Hint: Don’t get confused after seeing only sulphuric acid that it is a dehydrogenation reaction as it is not. See that the reagent is a mixture of both sulphuric acid and mercuric sulphate, we get to know all the steps required for the reaction. Start by converting alkyne into alcohol then try to solve it further.

Complete step-by-step answer:In the first step see that it is oxymercuration- demercuration reaction in which there is an introduction of alcoholic group at carbon position around double or triple bond according to Markonikov rule. Here as you are seeing that the substrate is symmetrical from both sides for introduction of alcoholic groups. So in the first step as you see in the reaction, triple bonds get changed into double bonds and there is an introduction of alcoholic groups. We can write the equation as
\[C{H_3} - C \equiv C - C{H_3}\,\, + \,{H_2}O\xrightarrow{{H{g^{ + 2}}}}\,C{H_3} - C(H) = C(OH) - C{H_3}\] and
\[C{H_3} - C(H) = C(OH) - C{H_3}\xrightarrow{{Oxidation\,}}\,C{H_3} - C{H_2} - (C = O) - C{H_3}\]
We can also write the same equations as given in the following diagram where the formation of alcohol is done after oxidation ketone is formed.

As it is given sulphuric acid so here in the next step oxidation takes place, for the oxidation process there is a carbonyl group (ketone) formed having two alkyl groups around it so we can call it as ketone. For ketone, (-one) is used at last so the resulting compound is butanone and nothing else. Thus secondary alcohol changes to ketone, if we are given with primary alcohol then on oxidation it gets converted to aldehyde.

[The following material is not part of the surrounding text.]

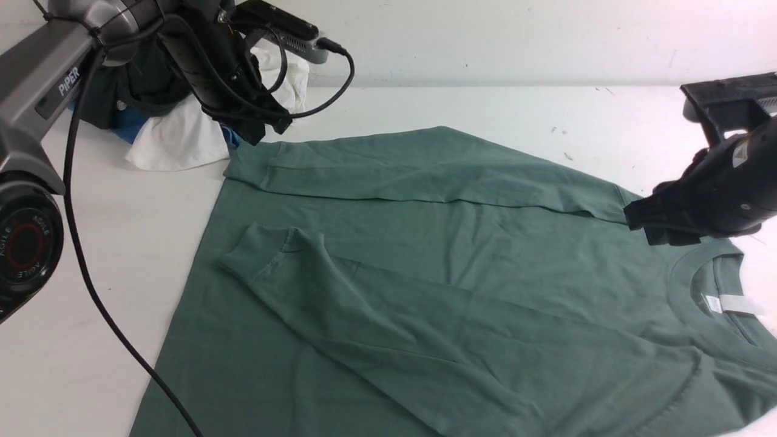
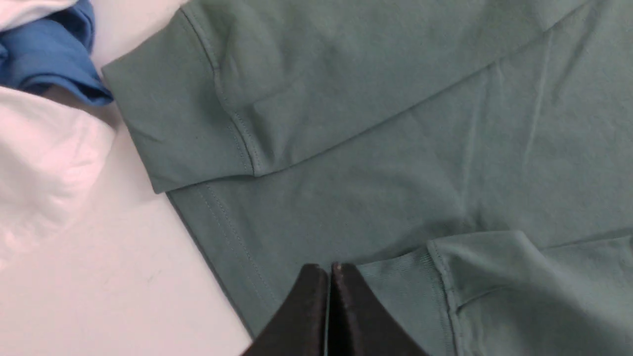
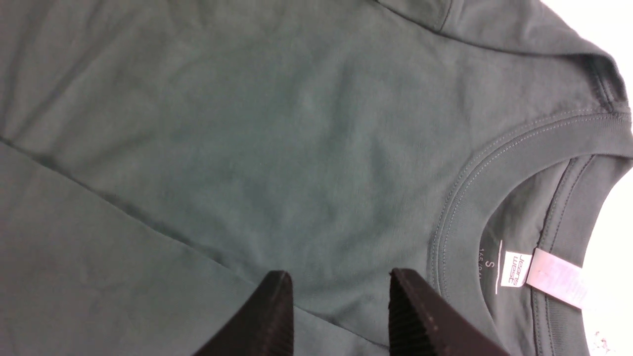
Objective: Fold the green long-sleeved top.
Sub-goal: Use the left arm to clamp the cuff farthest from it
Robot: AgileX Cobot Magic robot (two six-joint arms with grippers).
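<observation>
PIPER-lettered left arm [image 1: 36,79], left tool [image 2: 329,269] closed; right tool [image 3: 341,279] parted above S-marked neck [image 3: 460,207] of green top [image 1: 425,273].

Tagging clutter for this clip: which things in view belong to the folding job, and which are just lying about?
Belong to the job:
green long-sleeved top, both sleeves laid across its body
left gripper, shut
right gripper, open

Just lying about:
white garment
blue garment, bunched beside the white one

Robotics lab, white table [image 1: 97,291], blank wall [image 1: 516,36], cabled robot arm [image 1: 36,85]
</observation>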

Note:You can understand the whole oxidation process by sulphuric acid using a mechanism, in which firstly hydrogen ions get attracted to the lone pair of electrons. After it tautomerism takes place in which whenever we are having a double bond and $(OH)$ group by side they rearrange themselves and form $( - C = O)$ that is a carbonyl group.